▶ [Aim of the task] For each line below that contains the word "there", make a copy.

※

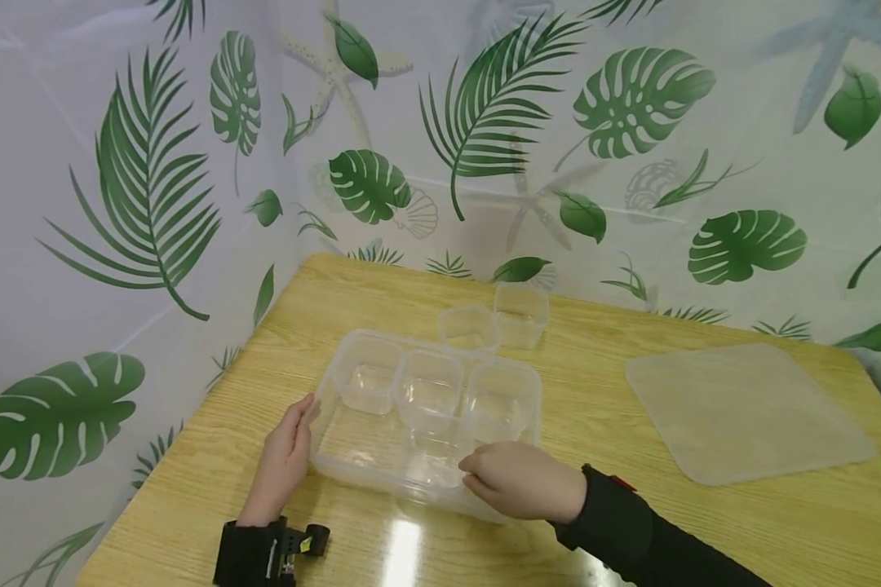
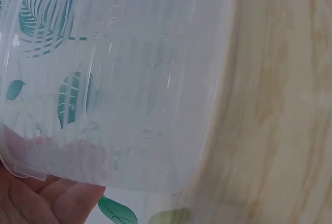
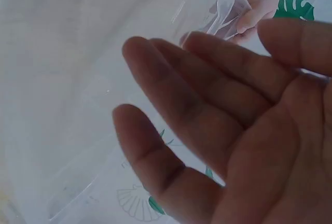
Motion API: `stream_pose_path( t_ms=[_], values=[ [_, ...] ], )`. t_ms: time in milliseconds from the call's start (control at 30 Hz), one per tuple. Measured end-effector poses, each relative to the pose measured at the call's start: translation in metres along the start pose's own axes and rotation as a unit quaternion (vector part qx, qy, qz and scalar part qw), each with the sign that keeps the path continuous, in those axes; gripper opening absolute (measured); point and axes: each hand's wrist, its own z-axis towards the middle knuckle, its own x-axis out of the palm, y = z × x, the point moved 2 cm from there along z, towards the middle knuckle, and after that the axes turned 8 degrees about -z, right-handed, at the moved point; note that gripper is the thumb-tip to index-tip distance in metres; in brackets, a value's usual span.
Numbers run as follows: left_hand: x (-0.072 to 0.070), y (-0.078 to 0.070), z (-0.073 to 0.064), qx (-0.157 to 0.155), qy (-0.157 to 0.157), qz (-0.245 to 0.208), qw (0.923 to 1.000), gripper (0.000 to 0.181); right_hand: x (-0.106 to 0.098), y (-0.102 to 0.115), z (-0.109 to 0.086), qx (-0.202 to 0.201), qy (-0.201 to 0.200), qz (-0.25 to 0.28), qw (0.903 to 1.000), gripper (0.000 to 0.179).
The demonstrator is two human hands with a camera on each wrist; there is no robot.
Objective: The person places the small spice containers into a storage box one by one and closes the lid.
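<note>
A large clear plastic box sits on the wooden table, with several small clear tubs inside. Three of these tubs, including the middle tub, line its far side; another tub is in front of them. My left hand grips the box's left end at the rim; in the left wrist view, a pinkish shape shows through the wall. Above the box's near right part is my right hand. In the right wrist view, its fingers are loosely bent with nothing between them.
Behind the box stand two more small clear tubs, one left of the other. A flat translucent lid lies on the table to the right. Leaf-printed cloth hangs behind and at the left.
</note>
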Motion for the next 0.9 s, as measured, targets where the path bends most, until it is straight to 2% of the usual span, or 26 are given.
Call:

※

▶ [Solution to this task]
Motion API: `stream_pose_path( t_ms=[_], values=[ [_, ...] ], )`. t_ms: time in milliseconds from the call's start (control at 30 Hz), one per tuple. Measured end-effector poses, each relative to the pose measured at the call's start: translation in metres along the start pose's own axes and rotation as a unit quaternion (vector part qx, qy, qz and scalar part qw), each with the sign that keeps the path continuous, in those axes; gripper opening absolute (measured); point and axes: each hand's wrist, its own z-axis towards the middle knuckle, its own x-axis out of the palm, y = z × x, the point moved 2 cm from there along z, towards the middle knuckle, and after that the axes turned 8 degrees about -z, right-handed, at the moved point; note that gripper is the thumb-tip to index-tip distance in metres; in brackets, a value's usual span.
The demonstrator is two human hands with a camera on each wrist; there is no robot.

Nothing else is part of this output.